◆ **EXERCISE PROMPT**:
Your answer should consist only of the lines below from the one with "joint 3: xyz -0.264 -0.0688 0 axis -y" through the one with "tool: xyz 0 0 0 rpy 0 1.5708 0", copied exactly.

Source records
________

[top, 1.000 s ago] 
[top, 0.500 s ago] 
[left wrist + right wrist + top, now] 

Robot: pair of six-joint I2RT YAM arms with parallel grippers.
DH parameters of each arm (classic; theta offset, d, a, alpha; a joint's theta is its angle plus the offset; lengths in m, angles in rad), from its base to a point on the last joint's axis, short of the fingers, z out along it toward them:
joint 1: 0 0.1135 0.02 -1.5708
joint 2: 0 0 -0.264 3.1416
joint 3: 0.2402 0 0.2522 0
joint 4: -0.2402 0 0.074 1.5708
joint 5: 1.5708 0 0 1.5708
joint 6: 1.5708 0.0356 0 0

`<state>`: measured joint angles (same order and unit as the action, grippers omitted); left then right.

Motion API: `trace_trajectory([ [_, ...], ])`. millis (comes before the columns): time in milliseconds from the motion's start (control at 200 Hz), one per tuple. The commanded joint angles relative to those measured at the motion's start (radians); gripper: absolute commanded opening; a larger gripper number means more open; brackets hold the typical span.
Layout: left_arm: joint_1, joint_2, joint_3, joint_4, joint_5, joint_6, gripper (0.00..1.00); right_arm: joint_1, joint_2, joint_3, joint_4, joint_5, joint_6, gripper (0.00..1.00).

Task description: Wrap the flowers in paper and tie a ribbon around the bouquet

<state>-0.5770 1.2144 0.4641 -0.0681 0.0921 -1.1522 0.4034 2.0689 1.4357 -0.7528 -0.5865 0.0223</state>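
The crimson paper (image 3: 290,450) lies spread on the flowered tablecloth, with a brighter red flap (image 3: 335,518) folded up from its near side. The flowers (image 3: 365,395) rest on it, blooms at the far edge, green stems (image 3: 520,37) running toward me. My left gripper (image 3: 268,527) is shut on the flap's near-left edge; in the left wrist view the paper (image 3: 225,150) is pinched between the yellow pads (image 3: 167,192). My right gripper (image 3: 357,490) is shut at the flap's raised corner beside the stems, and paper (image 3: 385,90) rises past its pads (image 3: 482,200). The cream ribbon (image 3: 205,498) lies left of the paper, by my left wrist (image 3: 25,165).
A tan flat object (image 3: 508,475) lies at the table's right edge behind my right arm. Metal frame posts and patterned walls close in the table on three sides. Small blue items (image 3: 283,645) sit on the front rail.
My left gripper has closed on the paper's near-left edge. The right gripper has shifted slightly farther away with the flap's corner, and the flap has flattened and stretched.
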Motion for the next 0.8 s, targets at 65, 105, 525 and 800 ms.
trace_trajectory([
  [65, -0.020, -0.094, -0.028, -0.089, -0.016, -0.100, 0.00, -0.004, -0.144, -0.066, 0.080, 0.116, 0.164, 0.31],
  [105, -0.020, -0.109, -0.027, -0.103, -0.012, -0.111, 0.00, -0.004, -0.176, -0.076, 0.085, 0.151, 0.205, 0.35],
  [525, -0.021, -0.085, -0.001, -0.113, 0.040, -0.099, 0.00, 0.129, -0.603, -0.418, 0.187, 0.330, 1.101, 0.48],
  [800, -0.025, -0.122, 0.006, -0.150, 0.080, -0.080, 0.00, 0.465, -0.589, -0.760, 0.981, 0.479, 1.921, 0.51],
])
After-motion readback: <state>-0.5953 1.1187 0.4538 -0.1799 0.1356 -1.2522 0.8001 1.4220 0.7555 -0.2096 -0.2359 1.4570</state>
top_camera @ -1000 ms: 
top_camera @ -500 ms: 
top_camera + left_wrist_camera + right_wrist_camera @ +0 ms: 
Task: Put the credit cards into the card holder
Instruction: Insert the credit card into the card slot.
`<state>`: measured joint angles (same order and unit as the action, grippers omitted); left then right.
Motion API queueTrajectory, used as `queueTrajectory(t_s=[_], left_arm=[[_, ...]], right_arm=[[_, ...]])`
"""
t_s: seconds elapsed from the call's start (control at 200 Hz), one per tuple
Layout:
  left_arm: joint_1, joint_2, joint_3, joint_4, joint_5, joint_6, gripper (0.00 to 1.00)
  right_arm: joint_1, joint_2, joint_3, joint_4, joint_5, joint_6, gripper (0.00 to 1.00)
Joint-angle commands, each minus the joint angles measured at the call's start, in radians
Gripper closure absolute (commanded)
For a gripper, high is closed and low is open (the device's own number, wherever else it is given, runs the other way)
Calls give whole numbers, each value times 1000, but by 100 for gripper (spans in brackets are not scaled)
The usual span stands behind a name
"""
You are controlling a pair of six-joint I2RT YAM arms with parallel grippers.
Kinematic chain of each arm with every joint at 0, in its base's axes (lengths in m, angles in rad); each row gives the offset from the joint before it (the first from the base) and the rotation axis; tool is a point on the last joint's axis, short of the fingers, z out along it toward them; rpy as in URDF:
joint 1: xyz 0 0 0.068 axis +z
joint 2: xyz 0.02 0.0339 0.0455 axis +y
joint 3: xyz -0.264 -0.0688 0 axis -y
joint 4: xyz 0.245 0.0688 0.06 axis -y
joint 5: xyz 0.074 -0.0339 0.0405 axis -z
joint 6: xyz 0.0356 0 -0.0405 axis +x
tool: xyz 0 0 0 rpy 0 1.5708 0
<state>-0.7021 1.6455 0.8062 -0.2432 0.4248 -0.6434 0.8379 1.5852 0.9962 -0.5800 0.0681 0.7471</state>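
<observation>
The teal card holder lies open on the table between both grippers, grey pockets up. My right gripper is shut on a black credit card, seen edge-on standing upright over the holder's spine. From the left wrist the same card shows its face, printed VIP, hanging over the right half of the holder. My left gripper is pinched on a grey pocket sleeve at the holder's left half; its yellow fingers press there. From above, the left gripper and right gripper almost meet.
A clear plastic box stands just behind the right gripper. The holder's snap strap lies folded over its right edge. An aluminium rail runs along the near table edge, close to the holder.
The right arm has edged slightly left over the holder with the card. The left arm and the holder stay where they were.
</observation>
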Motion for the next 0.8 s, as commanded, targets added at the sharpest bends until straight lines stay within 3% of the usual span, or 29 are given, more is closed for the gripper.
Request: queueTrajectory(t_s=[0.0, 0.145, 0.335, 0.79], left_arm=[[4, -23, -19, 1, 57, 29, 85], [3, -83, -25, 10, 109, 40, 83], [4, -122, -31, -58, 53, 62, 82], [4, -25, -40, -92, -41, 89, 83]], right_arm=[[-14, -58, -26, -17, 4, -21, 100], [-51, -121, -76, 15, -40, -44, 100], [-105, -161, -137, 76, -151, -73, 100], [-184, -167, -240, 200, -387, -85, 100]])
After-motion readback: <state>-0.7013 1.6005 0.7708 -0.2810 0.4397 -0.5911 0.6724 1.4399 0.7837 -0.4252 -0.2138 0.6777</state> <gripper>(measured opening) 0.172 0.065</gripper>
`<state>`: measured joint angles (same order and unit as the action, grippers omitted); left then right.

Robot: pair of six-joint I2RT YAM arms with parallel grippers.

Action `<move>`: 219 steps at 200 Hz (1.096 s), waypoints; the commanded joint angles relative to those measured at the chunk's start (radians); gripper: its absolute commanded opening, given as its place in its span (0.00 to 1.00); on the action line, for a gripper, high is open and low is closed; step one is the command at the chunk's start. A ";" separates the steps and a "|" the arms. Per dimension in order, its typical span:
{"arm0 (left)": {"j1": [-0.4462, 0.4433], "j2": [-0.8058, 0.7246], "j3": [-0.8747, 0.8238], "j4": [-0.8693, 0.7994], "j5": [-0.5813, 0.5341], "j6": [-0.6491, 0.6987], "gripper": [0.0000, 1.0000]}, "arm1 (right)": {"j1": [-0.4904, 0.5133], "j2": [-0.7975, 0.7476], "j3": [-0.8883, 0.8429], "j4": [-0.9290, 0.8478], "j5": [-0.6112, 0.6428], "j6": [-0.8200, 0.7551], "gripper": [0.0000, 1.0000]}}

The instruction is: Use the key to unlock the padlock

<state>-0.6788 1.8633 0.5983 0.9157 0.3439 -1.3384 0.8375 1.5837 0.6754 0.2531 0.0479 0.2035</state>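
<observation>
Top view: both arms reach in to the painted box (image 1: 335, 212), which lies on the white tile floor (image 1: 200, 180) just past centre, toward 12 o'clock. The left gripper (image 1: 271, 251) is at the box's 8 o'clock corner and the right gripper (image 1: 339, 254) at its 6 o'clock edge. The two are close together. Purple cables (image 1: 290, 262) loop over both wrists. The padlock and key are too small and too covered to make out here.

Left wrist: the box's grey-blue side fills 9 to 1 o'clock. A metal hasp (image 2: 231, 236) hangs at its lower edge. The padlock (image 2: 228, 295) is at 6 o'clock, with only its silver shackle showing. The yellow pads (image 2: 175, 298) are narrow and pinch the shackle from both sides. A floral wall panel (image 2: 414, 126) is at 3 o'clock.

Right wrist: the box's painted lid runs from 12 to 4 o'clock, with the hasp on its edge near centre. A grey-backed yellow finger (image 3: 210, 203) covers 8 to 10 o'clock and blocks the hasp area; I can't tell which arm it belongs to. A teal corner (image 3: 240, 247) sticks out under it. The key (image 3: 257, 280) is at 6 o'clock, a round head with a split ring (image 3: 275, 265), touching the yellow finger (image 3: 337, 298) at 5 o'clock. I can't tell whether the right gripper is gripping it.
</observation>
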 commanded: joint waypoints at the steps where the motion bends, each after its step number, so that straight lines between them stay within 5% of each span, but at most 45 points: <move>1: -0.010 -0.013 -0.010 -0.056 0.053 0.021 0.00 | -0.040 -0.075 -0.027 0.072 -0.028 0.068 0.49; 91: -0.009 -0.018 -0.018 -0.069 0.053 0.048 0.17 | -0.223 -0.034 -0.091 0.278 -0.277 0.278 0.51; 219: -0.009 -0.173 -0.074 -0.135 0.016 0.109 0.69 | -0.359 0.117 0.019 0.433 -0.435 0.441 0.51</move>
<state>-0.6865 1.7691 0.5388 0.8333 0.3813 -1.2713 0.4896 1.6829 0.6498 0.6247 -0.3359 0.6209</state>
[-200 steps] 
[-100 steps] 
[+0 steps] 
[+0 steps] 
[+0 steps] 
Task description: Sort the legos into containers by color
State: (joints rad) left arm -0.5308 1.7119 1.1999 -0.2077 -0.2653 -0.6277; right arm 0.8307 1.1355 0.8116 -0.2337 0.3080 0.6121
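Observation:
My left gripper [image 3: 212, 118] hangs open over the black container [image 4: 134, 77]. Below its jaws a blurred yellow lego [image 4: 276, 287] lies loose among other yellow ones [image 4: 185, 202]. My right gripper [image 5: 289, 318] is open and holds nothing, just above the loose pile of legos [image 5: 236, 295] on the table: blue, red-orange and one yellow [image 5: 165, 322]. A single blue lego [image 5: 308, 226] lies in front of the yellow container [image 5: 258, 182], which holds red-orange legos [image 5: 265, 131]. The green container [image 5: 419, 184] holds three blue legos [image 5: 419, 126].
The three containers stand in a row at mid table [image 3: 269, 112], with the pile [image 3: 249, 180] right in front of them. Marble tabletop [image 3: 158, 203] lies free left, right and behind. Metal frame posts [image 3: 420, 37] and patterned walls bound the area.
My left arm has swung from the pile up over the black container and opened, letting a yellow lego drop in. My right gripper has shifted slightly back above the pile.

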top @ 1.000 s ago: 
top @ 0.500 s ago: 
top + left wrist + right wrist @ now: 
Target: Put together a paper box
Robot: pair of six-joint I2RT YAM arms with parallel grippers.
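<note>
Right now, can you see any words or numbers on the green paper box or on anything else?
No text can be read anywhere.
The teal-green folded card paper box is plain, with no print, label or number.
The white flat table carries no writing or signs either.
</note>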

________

◆ **ANSWER SPACE**:
joint 3: xyz -0.264 -0.0688 0 axis -y
joint 4: xyz 0.245 0.0688 0.06 axis -y
joint 5: xyz 0.074 -0.0339 0.0405 axis -z
joint 6: xyz 0.0356 0 -0.0405 axis +x
tool: xyz 0 0 0 rpy 0 1.5708 0

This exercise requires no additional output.